* Assignment: Read the listing below and copy out each line where the word "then" occurs.

· · · · ·

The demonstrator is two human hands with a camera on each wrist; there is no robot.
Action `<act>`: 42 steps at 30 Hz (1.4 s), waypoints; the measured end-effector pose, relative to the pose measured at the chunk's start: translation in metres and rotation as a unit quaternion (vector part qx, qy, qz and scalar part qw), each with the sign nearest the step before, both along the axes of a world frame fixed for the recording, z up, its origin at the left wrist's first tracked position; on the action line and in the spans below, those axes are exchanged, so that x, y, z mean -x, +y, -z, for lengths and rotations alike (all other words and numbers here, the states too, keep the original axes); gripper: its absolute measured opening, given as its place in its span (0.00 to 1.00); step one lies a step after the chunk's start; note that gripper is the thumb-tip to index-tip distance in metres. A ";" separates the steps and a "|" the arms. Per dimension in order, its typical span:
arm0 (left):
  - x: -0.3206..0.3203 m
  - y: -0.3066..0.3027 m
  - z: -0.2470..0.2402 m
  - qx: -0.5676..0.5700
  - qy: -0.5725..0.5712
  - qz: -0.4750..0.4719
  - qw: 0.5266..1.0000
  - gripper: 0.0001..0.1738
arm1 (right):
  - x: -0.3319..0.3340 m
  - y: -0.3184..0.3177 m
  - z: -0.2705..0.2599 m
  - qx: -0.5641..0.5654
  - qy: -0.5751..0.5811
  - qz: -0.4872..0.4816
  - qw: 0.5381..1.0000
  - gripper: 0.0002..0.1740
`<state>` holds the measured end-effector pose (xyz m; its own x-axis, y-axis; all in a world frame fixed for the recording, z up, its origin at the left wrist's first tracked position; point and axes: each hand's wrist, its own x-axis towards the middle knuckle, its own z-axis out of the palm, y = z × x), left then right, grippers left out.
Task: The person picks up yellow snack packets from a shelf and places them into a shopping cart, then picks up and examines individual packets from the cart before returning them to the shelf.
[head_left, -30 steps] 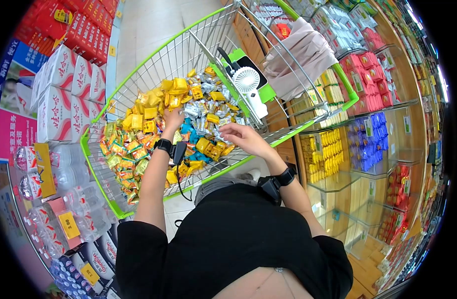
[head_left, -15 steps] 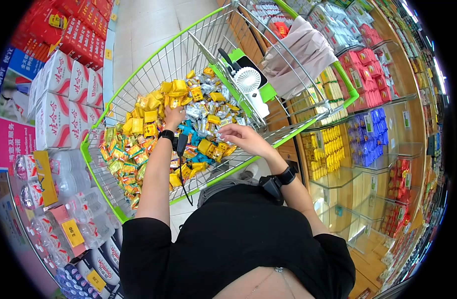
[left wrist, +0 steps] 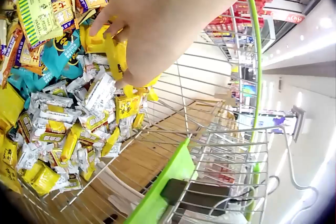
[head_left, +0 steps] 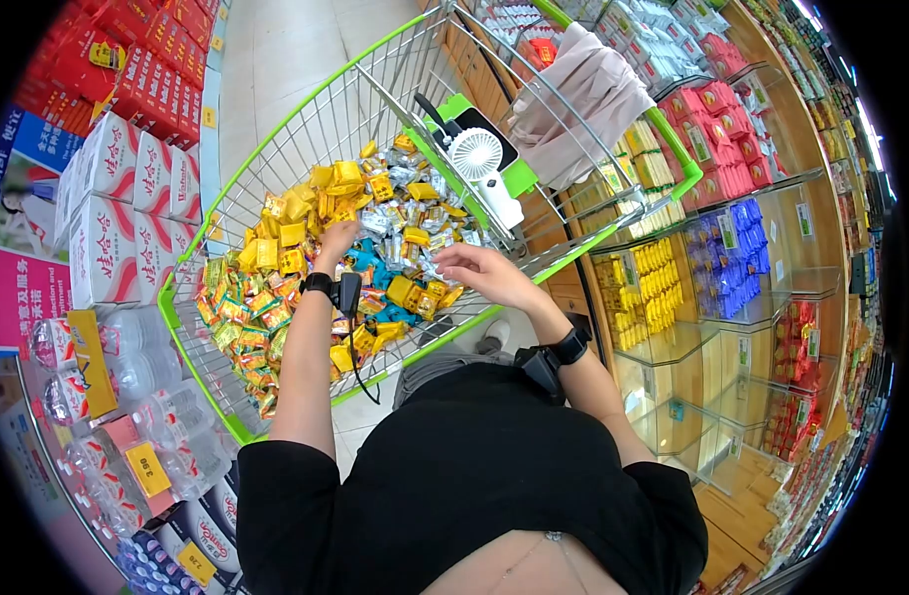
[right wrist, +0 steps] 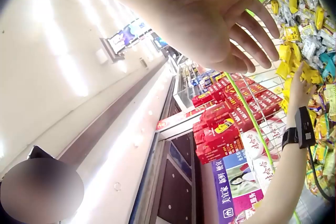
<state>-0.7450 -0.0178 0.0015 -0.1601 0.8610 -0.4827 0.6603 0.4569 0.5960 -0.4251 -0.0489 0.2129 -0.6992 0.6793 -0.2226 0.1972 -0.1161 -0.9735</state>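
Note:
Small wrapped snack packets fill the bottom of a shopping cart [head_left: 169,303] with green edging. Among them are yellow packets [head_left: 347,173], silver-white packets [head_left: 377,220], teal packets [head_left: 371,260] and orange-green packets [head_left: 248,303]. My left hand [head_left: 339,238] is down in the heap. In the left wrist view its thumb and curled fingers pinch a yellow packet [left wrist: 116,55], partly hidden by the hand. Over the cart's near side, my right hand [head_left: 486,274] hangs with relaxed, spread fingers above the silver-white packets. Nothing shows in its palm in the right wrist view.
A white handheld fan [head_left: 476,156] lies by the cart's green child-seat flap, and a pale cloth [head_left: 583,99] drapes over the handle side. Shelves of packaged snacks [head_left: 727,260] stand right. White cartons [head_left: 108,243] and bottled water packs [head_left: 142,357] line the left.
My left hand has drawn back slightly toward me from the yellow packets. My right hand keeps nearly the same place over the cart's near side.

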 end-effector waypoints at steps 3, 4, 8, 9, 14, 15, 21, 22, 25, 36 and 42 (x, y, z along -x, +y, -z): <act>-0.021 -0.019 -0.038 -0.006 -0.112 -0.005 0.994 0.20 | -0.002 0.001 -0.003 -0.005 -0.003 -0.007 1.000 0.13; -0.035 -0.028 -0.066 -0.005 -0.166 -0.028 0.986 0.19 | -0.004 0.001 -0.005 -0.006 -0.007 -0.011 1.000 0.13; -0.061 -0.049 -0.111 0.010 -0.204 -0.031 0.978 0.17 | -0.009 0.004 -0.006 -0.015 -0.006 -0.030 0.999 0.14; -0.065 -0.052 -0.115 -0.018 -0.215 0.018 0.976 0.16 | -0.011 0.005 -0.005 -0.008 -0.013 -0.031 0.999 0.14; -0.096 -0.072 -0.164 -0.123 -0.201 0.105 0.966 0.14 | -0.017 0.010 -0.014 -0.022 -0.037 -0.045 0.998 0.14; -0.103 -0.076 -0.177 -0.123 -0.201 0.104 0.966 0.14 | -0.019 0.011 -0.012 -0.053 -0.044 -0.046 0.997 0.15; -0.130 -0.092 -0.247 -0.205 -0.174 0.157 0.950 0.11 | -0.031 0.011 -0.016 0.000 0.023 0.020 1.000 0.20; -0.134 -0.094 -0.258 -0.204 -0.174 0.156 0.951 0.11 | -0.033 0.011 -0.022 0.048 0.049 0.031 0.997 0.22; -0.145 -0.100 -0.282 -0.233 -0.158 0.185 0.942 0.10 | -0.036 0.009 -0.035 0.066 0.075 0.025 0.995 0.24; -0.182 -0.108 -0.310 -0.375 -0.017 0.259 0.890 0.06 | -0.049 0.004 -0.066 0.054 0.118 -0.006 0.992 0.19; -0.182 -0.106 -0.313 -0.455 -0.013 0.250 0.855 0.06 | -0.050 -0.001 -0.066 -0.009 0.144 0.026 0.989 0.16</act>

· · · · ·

* Exercise response:
`<state>` holds the measured end-effector pose (xyz m; its own x-axis, y-axis; all in a world frame fixed for the recording, z up, its origin at the left wrist's first tracked position; point and axes: each hand's wrist, its own x-axis towards the middle knuckle, its own z-axis out of the palm, y = z × x), left then right, grippers left out.
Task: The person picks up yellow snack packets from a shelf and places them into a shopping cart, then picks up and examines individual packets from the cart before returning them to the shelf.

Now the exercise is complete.